Moto news time. Supercross. Detroit, Michigan. Dingo. There you go. Moto news for your ass. Now it’s Dingo Jeopardy time. I don’t have time to write all that shit down, plus it’d be unsafe as I would be driving at some point during Dingo Jeopardy, so you’re just going to have to listen to the replay or OnDemand if you’re interested in it. The NHL playoffs are coming up soon, so it’s NHL News / Quiz time! Joining this segment will be Batman, Bane, and Dingo (not Mandingo), all three notoriously huge hockey fans. Batman is more a fan of the hard bodies than he is of the game, but that’s par for the course, he’s an eccentric billionaire masquerading as a bat. Anyway, they went through some quiz styles questions and pretty much got every one of them wrong, except for Dingo – but you already know he knows absolutely everything about absolutely everything. Some dude jerked off into some chicks coffee. Yawn. Doesn’t this happen every other week or so?
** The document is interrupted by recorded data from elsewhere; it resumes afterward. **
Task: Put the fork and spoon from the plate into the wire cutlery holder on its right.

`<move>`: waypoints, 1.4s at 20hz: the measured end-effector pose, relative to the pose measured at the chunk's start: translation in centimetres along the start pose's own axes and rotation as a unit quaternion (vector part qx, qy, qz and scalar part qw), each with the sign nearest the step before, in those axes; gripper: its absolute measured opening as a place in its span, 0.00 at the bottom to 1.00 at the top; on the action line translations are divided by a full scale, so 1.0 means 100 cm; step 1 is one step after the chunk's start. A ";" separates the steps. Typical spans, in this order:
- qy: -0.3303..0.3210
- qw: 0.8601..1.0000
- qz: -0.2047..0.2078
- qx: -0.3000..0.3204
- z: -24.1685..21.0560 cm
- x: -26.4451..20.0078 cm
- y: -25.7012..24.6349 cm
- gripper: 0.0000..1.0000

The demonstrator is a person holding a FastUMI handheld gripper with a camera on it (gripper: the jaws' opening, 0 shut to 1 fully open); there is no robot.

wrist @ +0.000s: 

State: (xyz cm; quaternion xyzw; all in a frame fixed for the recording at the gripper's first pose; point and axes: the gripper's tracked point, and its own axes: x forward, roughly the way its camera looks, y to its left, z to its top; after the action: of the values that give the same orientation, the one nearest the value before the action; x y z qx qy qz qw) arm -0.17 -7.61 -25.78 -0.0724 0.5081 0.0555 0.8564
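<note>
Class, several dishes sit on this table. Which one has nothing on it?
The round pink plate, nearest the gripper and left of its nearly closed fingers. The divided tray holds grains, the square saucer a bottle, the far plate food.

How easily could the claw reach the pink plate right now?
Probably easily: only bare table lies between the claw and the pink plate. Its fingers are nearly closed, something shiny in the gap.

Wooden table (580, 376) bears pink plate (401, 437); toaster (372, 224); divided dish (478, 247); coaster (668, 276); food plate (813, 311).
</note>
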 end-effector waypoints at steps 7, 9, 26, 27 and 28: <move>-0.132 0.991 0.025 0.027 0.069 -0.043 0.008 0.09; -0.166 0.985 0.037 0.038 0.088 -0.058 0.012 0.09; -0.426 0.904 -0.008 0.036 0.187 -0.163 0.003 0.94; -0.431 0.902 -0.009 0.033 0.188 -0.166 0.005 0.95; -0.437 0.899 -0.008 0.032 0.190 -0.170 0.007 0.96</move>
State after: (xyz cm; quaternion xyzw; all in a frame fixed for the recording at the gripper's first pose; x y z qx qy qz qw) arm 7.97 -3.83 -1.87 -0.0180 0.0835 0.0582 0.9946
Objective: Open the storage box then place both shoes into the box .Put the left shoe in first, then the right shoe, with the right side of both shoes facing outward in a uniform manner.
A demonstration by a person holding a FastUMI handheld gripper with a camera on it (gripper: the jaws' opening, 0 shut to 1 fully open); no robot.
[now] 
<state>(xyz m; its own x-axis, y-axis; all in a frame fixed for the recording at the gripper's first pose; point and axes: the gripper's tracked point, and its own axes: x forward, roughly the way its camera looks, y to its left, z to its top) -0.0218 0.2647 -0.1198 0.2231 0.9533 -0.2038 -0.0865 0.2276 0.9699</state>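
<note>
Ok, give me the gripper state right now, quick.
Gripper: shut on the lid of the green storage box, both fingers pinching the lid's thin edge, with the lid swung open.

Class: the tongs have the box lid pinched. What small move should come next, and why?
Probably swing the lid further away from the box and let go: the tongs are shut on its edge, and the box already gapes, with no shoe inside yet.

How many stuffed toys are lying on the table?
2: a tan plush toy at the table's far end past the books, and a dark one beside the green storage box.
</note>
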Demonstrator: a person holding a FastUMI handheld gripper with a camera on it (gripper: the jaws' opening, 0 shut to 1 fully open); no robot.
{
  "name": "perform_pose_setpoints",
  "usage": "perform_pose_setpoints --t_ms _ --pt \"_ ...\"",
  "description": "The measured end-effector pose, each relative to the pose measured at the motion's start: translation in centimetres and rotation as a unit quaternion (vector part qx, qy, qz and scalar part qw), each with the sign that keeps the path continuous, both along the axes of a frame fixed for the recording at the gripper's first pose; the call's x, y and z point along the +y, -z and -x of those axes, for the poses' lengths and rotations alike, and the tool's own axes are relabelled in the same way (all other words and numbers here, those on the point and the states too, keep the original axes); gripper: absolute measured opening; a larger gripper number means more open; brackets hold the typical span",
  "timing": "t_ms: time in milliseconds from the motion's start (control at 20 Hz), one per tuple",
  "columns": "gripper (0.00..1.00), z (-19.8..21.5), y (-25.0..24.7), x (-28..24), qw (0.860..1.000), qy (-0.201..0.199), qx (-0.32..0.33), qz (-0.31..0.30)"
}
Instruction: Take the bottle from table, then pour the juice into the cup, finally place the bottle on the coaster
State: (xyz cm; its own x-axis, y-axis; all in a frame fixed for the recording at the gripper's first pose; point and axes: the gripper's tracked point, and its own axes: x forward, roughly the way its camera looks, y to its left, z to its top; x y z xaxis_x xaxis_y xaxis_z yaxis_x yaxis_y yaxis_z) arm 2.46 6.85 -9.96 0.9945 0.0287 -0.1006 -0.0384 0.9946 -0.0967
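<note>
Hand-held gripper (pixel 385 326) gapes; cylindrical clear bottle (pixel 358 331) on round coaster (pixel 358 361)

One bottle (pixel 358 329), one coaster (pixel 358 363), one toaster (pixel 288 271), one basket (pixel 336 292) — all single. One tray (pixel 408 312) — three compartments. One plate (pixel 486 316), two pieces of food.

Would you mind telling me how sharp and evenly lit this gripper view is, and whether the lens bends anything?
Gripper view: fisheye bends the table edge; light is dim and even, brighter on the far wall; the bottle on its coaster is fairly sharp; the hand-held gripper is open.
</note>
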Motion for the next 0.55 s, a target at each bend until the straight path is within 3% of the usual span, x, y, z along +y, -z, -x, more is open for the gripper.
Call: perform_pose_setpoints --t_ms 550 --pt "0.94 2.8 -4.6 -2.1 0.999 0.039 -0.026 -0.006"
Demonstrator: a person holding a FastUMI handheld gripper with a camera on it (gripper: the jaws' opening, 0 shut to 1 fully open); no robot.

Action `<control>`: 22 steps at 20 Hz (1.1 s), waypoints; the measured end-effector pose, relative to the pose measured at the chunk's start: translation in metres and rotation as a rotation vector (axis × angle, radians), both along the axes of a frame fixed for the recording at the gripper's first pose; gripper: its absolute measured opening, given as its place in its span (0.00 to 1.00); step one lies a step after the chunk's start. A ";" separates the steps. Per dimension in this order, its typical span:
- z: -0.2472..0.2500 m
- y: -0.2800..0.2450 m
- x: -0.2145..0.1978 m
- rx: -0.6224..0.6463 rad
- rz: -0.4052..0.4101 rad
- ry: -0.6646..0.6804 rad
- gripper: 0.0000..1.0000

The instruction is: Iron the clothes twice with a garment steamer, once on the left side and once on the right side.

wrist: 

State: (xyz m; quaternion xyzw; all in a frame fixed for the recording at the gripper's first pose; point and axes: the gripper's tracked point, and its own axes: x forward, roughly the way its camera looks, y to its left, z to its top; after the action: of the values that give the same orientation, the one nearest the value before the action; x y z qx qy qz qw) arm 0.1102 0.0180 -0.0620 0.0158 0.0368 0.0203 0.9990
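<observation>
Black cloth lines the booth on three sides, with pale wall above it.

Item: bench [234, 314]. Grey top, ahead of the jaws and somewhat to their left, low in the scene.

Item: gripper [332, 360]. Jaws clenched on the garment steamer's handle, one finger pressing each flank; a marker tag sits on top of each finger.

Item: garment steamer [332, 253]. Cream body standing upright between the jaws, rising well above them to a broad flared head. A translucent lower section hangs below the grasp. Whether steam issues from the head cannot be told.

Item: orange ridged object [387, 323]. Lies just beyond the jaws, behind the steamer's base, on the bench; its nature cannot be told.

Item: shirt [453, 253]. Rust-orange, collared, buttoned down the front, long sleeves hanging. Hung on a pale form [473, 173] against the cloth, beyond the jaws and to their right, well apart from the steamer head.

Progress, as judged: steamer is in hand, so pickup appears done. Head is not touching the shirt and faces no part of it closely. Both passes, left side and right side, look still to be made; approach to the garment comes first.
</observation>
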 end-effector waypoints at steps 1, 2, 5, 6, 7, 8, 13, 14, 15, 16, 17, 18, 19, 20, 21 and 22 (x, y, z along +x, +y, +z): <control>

Dingo claims not to be a secret butt fingerer, but Kelly Osbourne’s butt says different, and everyone thinks different. We used to think Will was just an innocent, ordinary, average guy. Turns out he’s a murdering fuck lord – need I say more? Twisted Sister’s drummer died last week, here are tissues if you need them. Ellis loves Doug Benson, no plans on marriage or sex or anything, but you know. And that about does it for today’s show. Good night, and have a pleasant tomorrow, and tell your mom to stop calling us – she’s not part of our stable of whores anymore. OH!